To be “not able” in Mark 6:5 referred to submission to the will of the Father, a will He also shared. It didn’t refer to subservience to the will of the men of Nazareth. It was the Father’s will in Mark 6 to pass over the wicked hearts of the people of Nazareth. Jesus “could do no mighty work there” only in the sense that God did not will to grace them with sign gifts to confirm Jesus’ messianic claim. His purpose was often to do miracles in the presence of faith, and in this particular case, He purposed to meet a lack of faith with an absence of miracles. It was His divine prerogative, not a constraint external to Himself, that limited Him from doing mighty works there.
Jesus didn’t marvel at their unbelief because His usually reliable superpowers were suddenly neutered by their kryptonite-like unbelief. Jesus marveled that the people who watched him for decades as He lived among them still didn’t recognize His true identity. Indeed, apart from the miraculous lifting of the veil (2 Corinthians 3:14-4:6), no one sees Him for who He is. It’s amazing how blind all people are apart from grace. The real miracle is that He ever chooses to open the blind eyes of underserving people like ourselves.
“Growing in faith to receive your miracle” is not a biblical description of spiritual maturity. Growing in faith does not mean increasing in ability to receive what God “wants to give” but which He is somehow prevented from giving on account of human unbelief.
Here’s a better definition of maturity: suffering well. God has dominion over all things, including our suffering (1 Peter 1:1,6,7,10-12, 3:17, 4:11, 4:19, 5:11). Suffering is for a little while, whereas glory in Christ is for eternity (1 Peter 1:4,13,24, 4:13, 5:10). Growing in grace by taking to heart apostolic teachings, like those of 1 Peter, is the true path to spiritual maturity.
Studying “the will of God” in 1 Peter is very helpful along these lines. “Thelema” is used 4 times (2:15, 3:17, 4:2, 4:19). The usages alternate between 2 different senses in which God has a “will”. The revealed will of God (2:15, 4:2) are the prescriptions of God that we are commanded to live by. These are the things that are revealed to us. It’s our job to obey His will, in this commanding sense of the word. The secret will of God (3:17, 4:19) refers to God’s decree. This includes everything that God has determined to come to pass. We don’t live with knowledge of such things (like the identity of the elect, the day of our death, whether or not God will heal a particular ailment). That’s why we call it the “secret” will of God, drawing on language from Deuteronomy 29:29. It’s our job to trust His will, in this sovereignty sense of the word (James 4:15).
Spiritual maturity means living according to the revealed will of God while trusting Him with His secret will. Rather than fretting all the time about whatever circumstances God will allow to come into our lives, maturity is concerned about pursuing holiness. Holiness is not an option, but a command, a necessity, and a joy (1 Peter 1:13-21, 2:11-12, 4:1-6). This, I think, is the kind of growth in the faith that Peter was concerned that we have.
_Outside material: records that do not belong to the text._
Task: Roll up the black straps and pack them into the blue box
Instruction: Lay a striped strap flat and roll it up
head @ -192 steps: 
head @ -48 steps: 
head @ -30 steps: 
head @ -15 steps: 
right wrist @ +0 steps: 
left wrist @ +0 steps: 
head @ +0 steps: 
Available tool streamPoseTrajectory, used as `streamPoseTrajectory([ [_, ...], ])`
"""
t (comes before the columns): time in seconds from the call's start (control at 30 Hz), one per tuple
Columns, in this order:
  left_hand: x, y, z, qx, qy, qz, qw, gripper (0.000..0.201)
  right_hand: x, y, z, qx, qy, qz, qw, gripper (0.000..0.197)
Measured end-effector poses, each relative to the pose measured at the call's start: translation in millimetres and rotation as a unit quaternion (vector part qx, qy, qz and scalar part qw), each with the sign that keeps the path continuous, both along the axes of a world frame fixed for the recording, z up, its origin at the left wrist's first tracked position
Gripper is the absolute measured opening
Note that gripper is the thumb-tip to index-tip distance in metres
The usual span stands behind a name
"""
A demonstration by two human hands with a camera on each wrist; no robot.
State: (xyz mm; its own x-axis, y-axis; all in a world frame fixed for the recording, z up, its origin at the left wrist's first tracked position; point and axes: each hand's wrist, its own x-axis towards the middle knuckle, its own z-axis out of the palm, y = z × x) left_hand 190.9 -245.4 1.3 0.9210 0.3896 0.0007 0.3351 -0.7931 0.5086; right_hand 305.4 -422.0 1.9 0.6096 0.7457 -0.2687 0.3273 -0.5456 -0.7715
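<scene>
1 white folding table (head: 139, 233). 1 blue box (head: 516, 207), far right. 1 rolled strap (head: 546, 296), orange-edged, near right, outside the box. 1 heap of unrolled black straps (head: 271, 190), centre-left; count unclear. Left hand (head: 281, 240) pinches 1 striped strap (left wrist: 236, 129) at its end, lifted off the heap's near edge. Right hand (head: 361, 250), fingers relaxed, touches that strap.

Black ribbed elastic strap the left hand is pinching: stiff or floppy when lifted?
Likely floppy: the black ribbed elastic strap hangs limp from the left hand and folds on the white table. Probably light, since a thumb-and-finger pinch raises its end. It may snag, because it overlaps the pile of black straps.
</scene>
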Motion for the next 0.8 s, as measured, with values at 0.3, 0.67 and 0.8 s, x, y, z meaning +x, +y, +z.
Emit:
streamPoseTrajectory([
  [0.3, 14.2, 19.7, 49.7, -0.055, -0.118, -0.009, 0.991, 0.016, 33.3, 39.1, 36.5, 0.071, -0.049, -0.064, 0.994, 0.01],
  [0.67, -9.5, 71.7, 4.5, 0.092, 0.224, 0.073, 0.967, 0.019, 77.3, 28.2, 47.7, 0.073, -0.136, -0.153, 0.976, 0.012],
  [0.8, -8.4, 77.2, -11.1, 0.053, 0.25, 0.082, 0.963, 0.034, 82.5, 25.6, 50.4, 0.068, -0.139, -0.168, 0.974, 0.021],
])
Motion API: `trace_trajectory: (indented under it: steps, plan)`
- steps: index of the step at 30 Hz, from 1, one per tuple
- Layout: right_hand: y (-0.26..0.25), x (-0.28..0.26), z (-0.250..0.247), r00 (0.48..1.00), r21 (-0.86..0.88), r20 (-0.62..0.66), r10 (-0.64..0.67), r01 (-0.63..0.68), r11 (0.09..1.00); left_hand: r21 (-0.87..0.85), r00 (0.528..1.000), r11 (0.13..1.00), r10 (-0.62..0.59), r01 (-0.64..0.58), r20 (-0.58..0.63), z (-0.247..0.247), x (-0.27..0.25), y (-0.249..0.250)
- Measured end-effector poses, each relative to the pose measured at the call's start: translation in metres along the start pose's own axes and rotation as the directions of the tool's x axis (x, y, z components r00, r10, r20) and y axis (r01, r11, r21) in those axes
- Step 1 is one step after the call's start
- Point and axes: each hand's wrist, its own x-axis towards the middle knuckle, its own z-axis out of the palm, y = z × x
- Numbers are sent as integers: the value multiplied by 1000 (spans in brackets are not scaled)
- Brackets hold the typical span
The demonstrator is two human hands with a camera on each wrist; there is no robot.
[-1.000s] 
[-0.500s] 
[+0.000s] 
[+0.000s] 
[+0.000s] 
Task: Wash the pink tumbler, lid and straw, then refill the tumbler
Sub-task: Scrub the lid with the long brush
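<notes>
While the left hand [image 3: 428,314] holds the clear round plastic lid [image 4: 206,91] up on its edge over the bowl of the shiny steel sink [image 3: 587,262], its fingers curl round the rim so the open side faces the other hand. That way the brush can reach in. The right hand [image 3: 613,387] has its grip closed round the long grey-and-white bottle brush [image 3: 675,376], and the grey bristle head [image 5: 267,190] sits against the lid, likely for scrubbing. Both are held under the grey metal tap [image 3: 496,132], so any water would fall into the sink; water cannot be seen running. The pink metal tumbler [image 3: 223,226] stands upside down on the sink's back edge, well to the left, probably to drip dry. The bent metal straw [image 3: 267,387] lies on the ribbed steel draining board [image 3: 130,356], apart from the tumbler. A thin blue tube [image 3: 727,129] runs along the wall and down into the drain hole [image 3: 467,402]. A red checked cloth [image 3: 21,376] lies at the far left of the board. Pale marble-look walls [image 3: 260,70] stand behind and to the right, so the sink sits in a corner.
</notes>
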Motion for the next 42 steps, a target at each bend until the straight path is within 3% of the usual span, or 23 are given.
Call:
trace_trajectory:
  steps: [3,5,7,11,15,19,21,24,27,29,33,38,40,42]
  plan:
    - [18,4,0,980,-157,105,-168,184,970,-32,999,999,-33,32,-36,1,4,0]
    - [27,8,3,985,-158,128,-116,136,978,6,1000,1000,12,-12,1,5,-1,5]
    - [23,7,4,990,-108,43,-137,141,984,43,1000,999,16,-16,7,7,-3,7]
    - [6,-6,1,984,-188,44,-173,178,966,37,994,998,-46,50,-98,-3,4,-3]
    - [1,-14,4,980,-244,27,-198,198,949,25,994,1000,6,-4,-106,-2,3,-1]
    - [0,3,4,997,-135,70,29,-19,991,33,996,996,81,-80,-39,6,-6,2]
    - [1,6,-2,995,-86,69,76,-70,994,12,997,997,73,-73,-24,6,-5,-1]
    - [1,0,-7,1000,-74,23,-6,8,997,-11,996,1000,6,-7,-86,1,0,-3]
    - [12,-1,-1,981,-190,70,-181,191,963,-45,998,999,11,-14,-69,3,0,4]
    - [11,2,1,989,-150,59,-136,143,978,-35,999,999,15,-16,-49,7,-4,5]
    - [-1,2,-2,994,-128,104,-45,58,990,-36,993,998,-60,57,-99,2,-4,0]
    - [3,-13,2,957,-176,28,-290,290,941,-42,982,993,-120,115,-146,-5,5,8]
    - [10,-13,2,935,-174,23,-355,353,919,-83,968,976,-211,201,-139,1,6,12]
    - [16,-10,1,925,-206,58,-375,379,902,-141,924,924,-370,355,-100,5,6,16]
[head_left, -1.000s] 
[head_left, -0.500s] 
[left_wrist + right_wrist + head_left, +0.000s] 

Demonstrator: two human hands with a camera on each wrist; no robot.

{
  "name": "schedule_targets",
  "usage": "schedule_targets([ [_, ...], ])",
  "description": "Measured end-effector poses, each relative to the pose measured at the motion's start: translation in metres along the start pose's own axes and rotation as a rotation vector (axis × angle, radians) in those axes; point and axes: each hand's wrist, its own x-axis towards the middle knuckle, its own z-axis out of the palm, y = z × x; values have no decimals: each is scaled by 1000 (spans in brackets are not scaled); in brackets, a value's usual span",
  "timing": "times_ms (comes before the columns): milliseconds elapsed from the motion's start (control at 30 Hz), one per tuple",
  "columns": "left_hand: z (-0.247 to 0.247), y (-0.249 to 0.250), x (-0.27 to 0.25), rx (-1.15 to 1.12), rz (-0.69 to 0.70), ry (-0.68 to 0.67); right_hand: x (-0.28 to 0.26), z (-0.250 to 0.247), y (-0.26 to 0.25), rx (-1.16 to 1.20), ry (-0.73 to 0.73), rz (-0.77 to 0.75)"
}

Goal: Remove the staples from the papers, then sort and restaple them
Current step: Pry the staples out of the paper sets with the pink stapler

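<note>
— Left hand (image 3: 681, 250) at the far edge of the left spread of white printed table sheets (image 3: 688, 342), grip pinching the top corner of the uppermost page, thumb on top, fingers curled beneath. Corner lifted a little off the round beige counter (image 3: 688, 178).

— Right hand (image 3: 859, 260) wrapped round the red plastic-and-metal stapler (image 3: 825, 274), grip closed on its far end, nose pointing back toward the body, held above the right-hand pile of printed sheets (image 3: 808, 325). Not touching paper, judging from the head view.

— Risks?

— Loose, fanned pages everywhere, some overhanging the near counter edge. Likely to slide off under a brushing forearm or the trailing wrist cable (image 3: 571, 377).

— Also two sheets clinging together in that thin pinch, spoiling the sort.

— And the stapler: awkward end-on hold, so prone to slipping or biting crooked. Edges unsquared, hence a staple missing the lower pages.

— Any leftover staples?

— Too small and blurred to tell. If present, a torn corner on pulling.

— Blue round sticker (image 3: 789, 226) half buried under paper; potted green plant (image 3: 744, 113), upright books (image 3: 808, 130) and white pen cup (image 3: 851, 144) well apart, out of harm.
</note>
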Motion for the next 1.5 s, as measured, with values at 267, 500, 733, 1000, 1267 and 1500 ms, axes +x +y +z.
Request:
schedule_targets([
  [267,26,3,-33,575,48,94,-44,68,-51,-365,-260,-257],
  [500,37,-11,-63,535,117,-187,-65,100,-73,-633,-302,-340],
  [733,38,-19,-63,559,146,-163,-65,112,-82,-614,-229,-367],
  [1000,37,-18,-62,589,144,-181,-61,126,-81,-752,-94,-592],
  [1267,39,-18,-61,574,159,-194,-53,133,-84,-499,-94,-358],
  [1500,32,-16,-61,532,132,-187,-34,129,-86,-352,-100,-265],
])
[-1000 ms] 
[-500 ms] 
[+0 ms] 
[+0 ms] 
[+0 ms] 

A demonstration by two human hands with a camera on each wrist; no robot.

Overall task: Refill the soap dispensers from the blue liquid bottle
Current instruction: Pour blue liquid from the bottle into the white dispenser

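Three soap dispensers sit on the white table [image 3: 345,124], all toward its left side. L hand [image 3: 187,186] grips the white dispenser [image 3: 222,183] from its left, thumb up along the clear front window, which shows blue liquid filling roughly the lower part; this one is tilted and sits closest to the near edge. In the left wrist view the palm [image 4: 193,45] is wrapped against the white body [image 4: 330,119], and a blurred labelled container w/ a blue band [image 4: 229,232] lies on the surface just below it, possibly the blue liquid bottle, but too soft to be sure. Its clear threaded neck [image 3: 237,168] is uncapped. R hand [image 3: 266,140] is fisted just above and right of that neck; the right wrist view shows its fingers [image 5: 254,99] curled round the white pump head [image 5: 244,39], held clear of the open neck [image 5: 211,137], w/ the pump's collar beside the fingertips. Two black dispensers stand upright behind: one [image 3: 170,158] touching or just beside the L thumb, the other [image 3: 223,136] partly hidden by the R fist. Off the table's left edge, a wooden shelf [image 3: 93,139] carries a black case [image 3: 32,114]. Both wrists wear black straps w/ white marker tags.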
Grow in godliness by the pure milk of the Word (1 Peter 2:2).
My paralyzed Uncle Herb was, in my estimation, one of the most mature Christians on earth during his latter decades on earth. He never mustered faith to receive a healing. He trusted God’s plan, even where that plan included suffering. He remained joyful. He used to write out copies of the Bible by hand. He prayed unceasingly. He went around town in his wheelchair evangelizing whomever he could. He watched and waited for the second coming of Jesus. Strive for that kind of maturity.